Le 5 bis rue de Verneuil aurait pu ouvrir ses portes au public sous le nom de Musée Gainsbourg mardi 2 mars prochain, pour les 30 ans de la mort du chanteur. Evidemment, la peste en a voulu autrement. L’antre de Serge pourrait ouvrir à l’automne. Pas un musée de Serge Gainsbourg peintre, même s’il rêvait de le devenir, mais le musée d’un collectionneur et amateur.
Peintre en chanson
Au-delà de nourrir l’amour fétichiste de ses admirateurs pour son décor intime, le musée doit également mettre en lumière, sur fond de murs noirs, les objets collectionnés par l’artiste, qui dit-on les disposait avec une grande rigueur, les uns répondant aux autres, dans une carte mentale explorée de lui seul.

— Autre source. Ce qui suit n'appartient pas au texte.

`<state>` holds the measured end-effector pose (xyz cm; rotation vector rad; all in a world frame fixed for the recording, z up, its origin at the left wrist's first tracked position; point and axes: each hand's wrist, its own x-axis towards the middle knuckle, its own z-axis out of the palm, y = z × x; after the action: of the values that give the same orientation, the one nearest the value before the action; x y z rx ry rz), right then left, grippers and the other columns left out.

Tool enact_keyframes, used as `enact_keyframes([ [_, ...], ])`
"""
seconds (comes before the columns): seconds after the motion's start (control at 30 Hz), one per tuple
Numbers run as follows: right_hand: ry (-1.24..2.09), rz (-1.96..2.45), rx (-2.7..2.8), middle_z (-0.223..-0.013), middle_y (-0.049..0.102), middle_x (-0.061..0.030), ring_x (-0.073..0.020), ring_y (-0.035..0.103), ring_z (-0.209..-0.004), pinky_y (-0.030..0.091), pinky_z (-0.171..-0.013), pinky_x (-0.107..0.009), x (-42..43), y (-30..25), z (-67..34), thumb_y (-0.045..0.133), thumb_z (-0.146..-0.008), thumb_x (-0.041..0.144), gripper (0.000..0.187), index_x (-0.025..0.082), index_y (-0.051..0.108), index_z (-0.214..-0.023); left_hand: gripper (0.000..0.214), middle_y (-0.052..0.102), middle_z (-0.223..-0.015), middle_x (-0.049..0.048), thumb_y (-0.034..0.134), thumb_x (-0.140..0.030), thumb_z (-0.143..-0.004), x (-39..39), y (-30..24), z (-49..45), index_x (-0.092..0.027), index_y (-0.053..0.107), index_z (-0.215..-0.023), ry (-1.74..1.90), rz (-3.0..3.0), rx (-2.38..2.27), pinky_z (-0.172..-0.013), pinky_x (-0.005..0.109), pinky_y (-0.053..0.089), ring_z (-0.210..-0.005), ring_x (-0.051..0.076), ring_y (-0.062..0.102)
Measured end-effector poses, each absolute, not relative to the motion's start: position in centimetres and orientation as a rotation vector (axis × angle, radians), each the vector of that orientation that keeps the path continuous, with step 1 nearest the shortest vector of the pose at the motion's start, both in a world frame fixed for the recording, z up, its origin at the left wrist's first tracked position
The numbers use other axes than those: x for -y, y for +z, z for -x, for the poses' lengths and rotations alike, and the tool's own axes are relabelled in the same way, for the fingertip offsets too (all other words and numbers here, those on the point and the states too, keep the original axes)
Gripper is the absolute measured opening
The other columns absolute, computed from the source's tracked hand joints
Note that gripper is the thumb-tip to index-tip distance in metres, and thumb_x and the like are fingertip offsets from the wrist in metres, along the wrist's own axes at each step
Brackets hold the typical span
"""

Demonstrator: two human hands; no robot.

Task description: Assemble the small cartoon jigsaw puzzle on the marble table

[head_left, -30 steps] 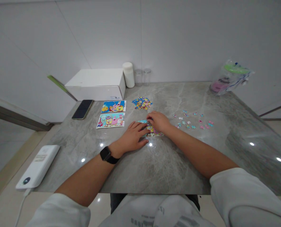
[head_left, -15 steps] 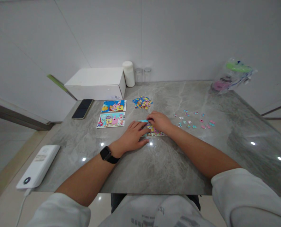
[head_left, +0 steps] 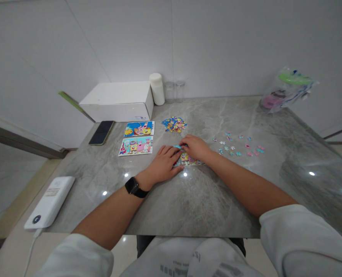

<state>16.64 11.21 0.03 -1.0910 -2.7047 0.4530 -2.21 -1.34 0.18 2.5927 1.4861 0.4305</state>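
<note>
My left hand point(head_left: 163, 164), with a black watch on its wrist, lies flat with fingers stretched over the left part of a small, partly assembled colourful jigsaw point(head_left: 188, 159) on the grey marble table point(head_left: 205, 192). My right hand point(head_left: 195, 147) rests on the jigsaw's upper edge with curled fingers pressing on a light blue piece point(head_left: 176, 147). Much of the jigsaw is hidden under both hands. A heap of loose pieces point(head_left: 173, 124) lies just behind the hands.
Two cartoon picture cards point(head_left: 136, 138) lie left of the hands, a phone point(head_left: 101, 132) beyond them. Scattered blue and pink pieces point(head_left: 237, 147) lie to the right. A white box point(head_left: 119, 100), white bottle point(head_left: 157, 89), two jars, a plastic bag point(head_left: 286, 89) and a power bank point(head_left: 50, 202) ring the table.
The camera has shifted slightly. Both hands stay on the jigsaw, the left fingers sliding a little further onto it.
</note>
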Motion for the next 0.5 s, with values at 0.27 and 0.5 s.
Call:
enact_keyframes([
  [0.27,0.443,1.086,2.702,-0.113,0.072,-0.0086,-0.0216,0.066,-0.108,0.048,-0.097,-0.031,-11.22,-0.11,-16.71,0.063,-0.098,0.02,0.022,0.022,0.078,-0.113,0.062,0.056,-0.154,0.0145,0.055,-0.054,-0.103,1.11,0.29,2.41,-0.023,0.051,-0.156,0.393,-2.576,-1.468,-0.127,0.061,0.025,-0.144,0.035,0.046],
  [0.5,0.44,1.053,2.706,-0.115,0.072,-0.0091,-0.0227,0.066,-0.111,0.048,-0.098,-0.031,-11.4,-0.35,-16.85,0.063,-0.098,0.019,0.023,0.022,0.079,-0.114,0.069,0.051,-0.159,0.0154,0.056,-0.051,-0.102,1.15,0.12,3.14,-0.02,0.04,-0.162,0.498,-2.558,-1.553,-0.129,0.057,0.025,-0.147,0.034,0.044],
])
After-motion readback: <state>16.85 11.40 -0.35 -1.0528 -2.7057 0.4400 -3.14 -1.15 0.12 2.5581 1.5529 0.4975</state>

Un goût de la collection pour combler son échec, cuisant, violent, en peinture. Elève à Montmartre, de Fernand Léger et d’André Lhote, il n’a pas percé. Les quelques toiles épargnées d’un Serge Gainsbourg peintre ne sont connues que de ses proches. Il est devenu peintre en chanson, nourrissant son imaginaire de ses collections. Exactement à l’image d’Andrea Mantegna.
Sculpteur en peinture
Andrea Mantegna (1431-1506) a fait Vinci, il a fait Dürer. Avis néanmoins à McFly et Carlito, il ne suffit pas d’être influenceur un jour pour être influent toujours. Mantegna que l’on considérait comme « le premier peintre du monde » a été supplanté en notoriété par bien d’autres peintres de la Renaissance.
Né à Padoue, il a cultivé dans sa ville natale, auprès de son maître Squarcione, une véritable érudition pour l’Antiquité romaine et grecque, au contact des objets, sculptures, bas reliefs que celui-ci collectionne, en provenance de Venise toute proche.
Destin de sculpteur frustré ? Son œuvre se distingue par la précision avec laquelle il enchâsse dans ses paysages cités romaines, panneaux et colonnes de marbre, avec une triple attention à la perspective, aux détails et aux points de vue totalement innovants pour l’époque. Mais ses effets continuent de frapper l’œil. Jusqu’à le tromper.
On dira de lui qu’il est un sculpteur en peinture.
Saint Sébastien
Mantegna a peint trois Saint Sébastien, parvenus jusqu’à nous. C’est beaucoup, mais il faut dire qu’il protégeait les villes de la peste… On comprend qu’à défaut de stratégie vaccinale performante, on lui ait confié bien des prières à l’époque…
Le Saint Sébastien du Louvre a frappé le jeune Lucien Ginsburg avant qu’il ne devienne Serge Gainsbourg. Il se plantait sous la colonne où souffrait le martyr à chacune de ses visites. Cette toile en effet domine le visiteur de toute sa hauteur, l’œil remontant peu à peu au visage supplicié blessure après blessure, alors que les soldats bourreaux passent indifférents. Aucune flèche, aucune distension de la peau traversée ne nous est épargné. On doit à Mantegna l’invention de la contre-plongée.
Les larmes n’y pourront rien changer
Gainsbourg aimait le Saint Sébastien. Pour sa part Musair est subjugué par la Lamentation sur le Christ mort. Gisant sur le marbre glacé, il nous impose sa rigidité cadavérique et les marques de sa crucifixion à chaque pied, à chaque main. Quand là encore, les visages de la Vierge et des éplorés ne font qu’apparaître en marge de la réalité. Terrible et frappant.